__REQUIRED ACTION__. Leave out the pictures and restate the rest of the data exactly.

__MATERIAL PROVIDED__.
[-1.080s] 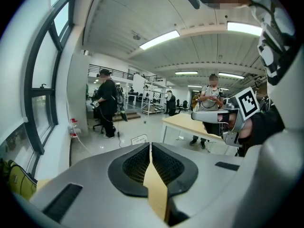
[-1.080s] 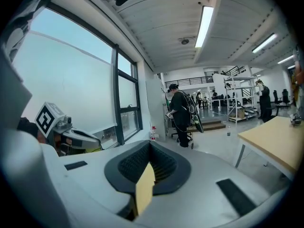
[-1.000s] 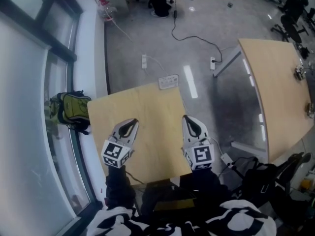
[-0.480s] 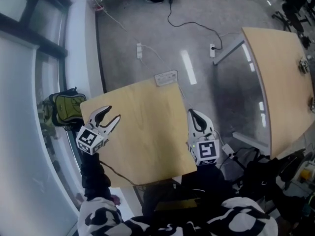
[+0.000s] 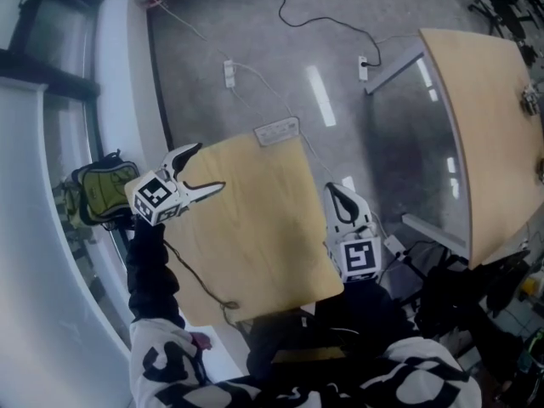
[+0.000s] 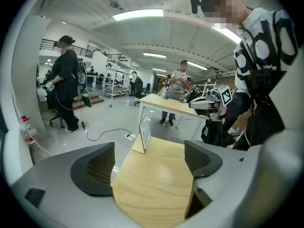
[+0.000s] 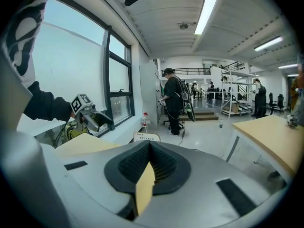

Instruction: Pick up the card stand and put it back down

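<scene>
The card stand [image 5: 276, 131] stands upright at the far edge of the desk [image 5: 255, 228]. From above in the head view it shows only as a pale strip, its print is too small to read, and in the right gripper view its foot is cut off behind the gripper's body. The left gripper [image 5: 208, 167] hangs over the desk's left side, its jaws having just been opening and now wide, with only bare desk top between them and the stand well beyond. The right gripper [image 5: 337, 190] sits at the desk's right edge, jaws closed together and empty.
</scene>
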The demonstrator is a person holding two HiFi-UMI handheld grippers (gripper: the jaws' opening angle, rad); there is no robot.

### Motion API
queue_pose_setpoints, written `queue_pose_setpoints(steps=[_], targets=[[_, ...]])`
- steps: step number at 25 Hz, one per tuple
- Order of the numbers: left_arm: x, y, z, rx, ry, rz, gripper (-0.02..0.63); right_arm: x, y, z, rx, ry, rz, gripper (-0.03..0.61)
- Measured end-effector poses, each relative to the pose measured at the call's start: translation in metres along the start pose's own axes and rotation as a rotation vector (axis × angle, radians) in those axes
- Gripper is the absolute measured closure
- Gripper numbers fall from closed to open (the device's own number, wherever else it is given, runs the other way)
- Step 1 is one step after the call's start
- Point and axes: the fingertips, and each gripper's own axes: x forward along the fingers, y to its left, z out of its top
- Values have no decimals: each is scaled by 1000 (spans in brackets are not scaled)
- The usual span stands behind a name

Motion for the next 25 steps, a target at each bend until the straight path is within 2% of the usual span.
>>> queue_pose_setpoints(steps=[6,10,16,22,25], targets=[[72,8,12,20,-51,-87,163,4,-14,-9,10,7,-14,566],[116,8,17,13,-101,-89,163,6,-15,-23,0,33,-6,566],[154,10,23,-53,-155,-144,181,5,-14,-30,-5,42,-1,566],[174,13,37,-107,-241,-163,198,1,-14,-38,-25,61,6,566],[182,12,45,-140,-285,-174,228,0,-14,-41,-29,65,6,566]])
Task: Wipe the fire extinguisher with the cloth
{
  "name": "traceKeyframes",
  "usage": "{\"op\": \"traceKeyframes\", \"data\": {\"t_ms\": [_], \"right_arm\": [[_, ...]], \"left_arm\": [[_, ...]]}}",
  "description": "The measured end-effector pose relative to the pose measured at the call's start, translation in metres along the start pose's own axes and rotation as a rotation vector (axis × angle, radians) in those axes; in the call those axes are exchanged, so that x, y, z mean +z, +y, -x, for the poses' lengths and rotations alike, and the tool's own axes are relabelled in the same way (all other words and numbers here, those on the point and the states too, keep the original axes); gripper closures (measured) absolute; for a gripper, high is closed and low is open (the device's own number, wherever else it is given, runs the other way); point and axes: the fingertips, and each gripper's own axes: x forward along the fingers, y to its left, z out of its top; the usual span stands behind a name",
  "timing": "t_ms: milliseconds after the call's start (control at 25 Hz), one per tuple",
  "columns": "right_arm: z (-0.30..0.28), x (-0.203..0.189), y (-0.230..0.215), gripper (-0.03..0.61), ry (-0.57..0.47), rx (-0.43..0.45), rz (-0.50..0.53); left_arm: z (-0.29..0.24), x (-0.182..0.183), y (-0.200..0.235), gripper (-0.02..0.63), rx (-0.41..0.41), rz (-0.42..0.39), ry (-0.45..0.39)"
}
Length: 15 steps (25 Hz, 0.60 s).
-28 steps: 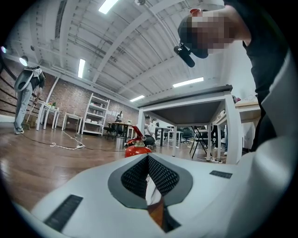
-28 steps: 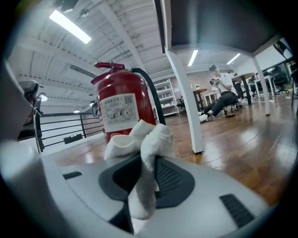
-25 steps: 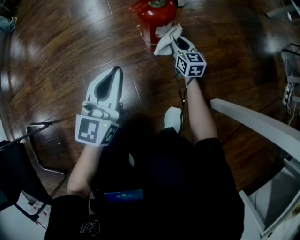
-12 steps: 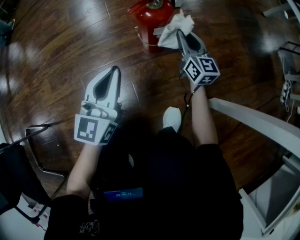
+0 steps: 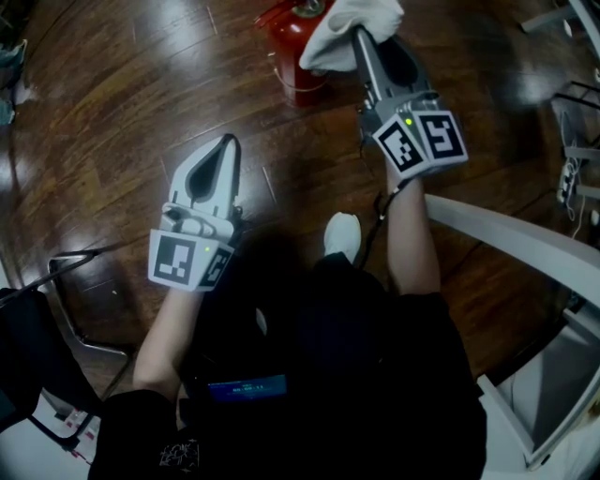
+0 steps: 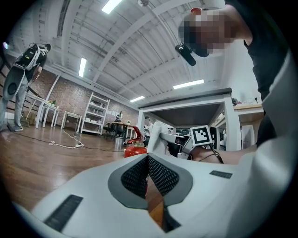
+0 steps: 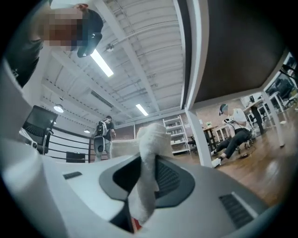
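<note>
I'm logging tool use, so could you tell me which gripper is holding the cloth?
The right gripper: its jaws are shut on the white cloth at the red extinguisher. The left gripper is shut on nothing and hangs apart from both.

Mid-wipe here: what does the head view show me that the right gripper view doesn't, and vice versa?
Head view only: the red fire extinguisher standing on the wood floor, the cloth overlapping its top, and the left tongs shut, empty, off to the side. Right gripper view only: the cloth pinched between the pads, plus a person with a backpack and shelving behind. Both: the right tongs shut on the cloth.
</note>
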Motion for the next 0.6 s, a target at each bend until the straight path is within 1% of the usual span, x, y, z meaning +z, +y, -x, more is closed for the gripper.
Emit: {"op": "traceKeyframes", "data": {"t_ms": [120, 280, 440, 600], "right_arm": [[-0.015, -0.009, 0.016, 0.481, 0.031, 0.034, 0.020], [-0.028, -0.050, 0.030, 0.482, 0.117, 0.065, 0.021], [-0.024, -0.093, 0.040, 0.482, 0.191, 0.096, 0.006], [-0.019, -0.128, 0.043, 0.482, 0.247, 0.119, 0.003]], "left_arm": [[0.002, 0.000, -0.001, 0.612, 0.002, -0.003, 0.003], [0.003, 0.000, 0.002, 0.612, 0.006, -0.007, 0.004], [0.005, 0.000, 0.005, 0.612, 0.013, -0.010, 0.003], [0.004, -0.002, 0.008, 0.612, 0.016, -0.009, 0.008]]}}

__ANSWER FOR THIS EXERCISE__.
[-1.080s] 
[-1.080s] 
[-1.000s] 
[-0.480s] 
[+0.000s] 
[+0.000s] 
[+0.000s] 

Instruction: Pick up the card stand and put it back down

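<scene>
The card stand [image 5: 276, 131] stands upright at the far edge of the desk [image 5: 255, 228]. From above in the head view it shows only as a pale strip, its print is too small to read, and in the right gripper view its foot is cut off behind the gripper's body. The left gripper [image 5: 208, 167] hangs over the desk's left side, its jaws having just been opening and now wide, with only bare desk top between them and the stand well beyond. The right gripper [image 5: 337, 190] sits at the desk's right edge, jaws closed together and empty.
</scene>
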The demonstrator is a person holding two HiFi-UMI handheld grippers (gripper: the jaws' opening angle, rad); there is no robot.

### Motion API
queue_pose_setpoints, written `queue_pose_setpoints(steps=[_], targets=[[_, ...]])`
- steps: step number at 25 Hz, one per tuple
- Order of the numbers: left_arm: x, y, z, rx, ry, rz, gripper (-0.02..0.63); right_arm: x, y, z, rx, ry, rz, gripper (-0.03..0.61)
- Measured end-effector poses, each relative to the pose measured at the call's start: translation in metres along the start pose's own axes and rotation as a rotation vector (axis × angle, radians) in those axes
- Gripper is the absolute measured closure
- Gripper numbers fall from closed to open (the device's own number, wherever else it is given, runs the other way)
- Step 1 is one step after the call's start
- Point and axes: the fingertips, and each gripper's own axes: x forward along the fingers, y to its left, z out of its top
- Values have no decimals: each is scaled by 1000 (spans in brackets are not scaled)
- The usual span stands behind a name

Motion for the next 25 steps, a target at each bend until the straight path is within 2% of the usual span.
>>> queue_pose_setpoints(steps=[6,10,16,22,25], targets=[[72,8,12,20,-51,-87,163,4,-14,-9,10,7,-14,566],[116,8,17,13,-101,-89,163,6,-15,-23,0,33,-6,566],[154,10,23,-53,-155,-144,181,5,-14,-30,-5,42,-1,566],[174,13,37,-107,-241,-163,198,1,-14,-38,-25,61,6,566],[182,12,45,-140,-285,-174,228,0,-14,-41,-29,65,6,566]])
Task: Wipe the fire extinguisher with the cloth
{
  "name": "traceKeyframes",
  "usage": "{\"op\": \"traceKeyframes\", \"data\": {\"t_ms\": [_], \"right_arm\": [[_, ...]], \"left_arm\": [[_, ...]]}}",
  "description": "The measured end-effector pose relative to the pose measured at the call's start, translation in metres along the start pose's own axes and rotation as a rotation vector (axis × angle, radians) in those axes; in the call those axes are exchanged, so that x, y, z mean +z, +y, -x, for the poses' lengths and rotations alike, and the tool's own axes are relabelled in the same way (all other words and numbers here, those on the point and the states too, keep the original axes); gripper closures (measured) absolute; for a gripper, high is closed and low is open (the device's own number, wherever else it is given, runs the other way); point and axes: the fingertips, and each gripper's own axes: x forward along the fingers, y to its left, z out of its top; the usual span stands behind a name",
  "timing": "t_ms: milliseconds after the call's start (control at 25 Hz), one per tuple",
  "columns": "right_arm: z (-0.30..0.28), x (-0.203..0.189), y (-0.230..0.215), gripper (-0.03..0.61), ry (-0.57..0.47), rx (-0.43..0.45), rz (-0.50..0.53); left_arm: z (-0.29..0.24), x (-0.182..0.183), y (-0.200..0.235), gripper (-0.02..0.63), rx (-0.41..0.41), rz (-0.42..0.39), ry (-0.45..0.39)"
}
Length: 15 steps (25 Hz, 0.60 s).
-28 steps: 
-28 steps: 
-25 steps: 
-12 steps: 
+0 steps: 
+0 steps: 
+0 steps: 
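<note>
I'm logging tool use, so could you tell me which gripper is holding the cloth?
The right gripper: its jaws are shut on the white cloth at the red extinguisher. The left gripper is shut on nothing and hangs apart from both.

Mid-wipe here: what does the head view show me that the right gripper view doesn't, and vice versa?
Head view only: the red fire extinguisher standing on the wood floor, the cloth overlapping its top, and the left tongs shut, empty, off to the side. Right gripper view only: the cloth pinched between the pads, plus a person with a backpack and shelving behind. Both: the right tongs shut on the cloth.
</note>
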Motion for the next 0.6 s, a target at each bend until the straight path is within 1% of the usual span, x, y, z meaning +z, +y, -x, more is closed for the gripper.
Emit: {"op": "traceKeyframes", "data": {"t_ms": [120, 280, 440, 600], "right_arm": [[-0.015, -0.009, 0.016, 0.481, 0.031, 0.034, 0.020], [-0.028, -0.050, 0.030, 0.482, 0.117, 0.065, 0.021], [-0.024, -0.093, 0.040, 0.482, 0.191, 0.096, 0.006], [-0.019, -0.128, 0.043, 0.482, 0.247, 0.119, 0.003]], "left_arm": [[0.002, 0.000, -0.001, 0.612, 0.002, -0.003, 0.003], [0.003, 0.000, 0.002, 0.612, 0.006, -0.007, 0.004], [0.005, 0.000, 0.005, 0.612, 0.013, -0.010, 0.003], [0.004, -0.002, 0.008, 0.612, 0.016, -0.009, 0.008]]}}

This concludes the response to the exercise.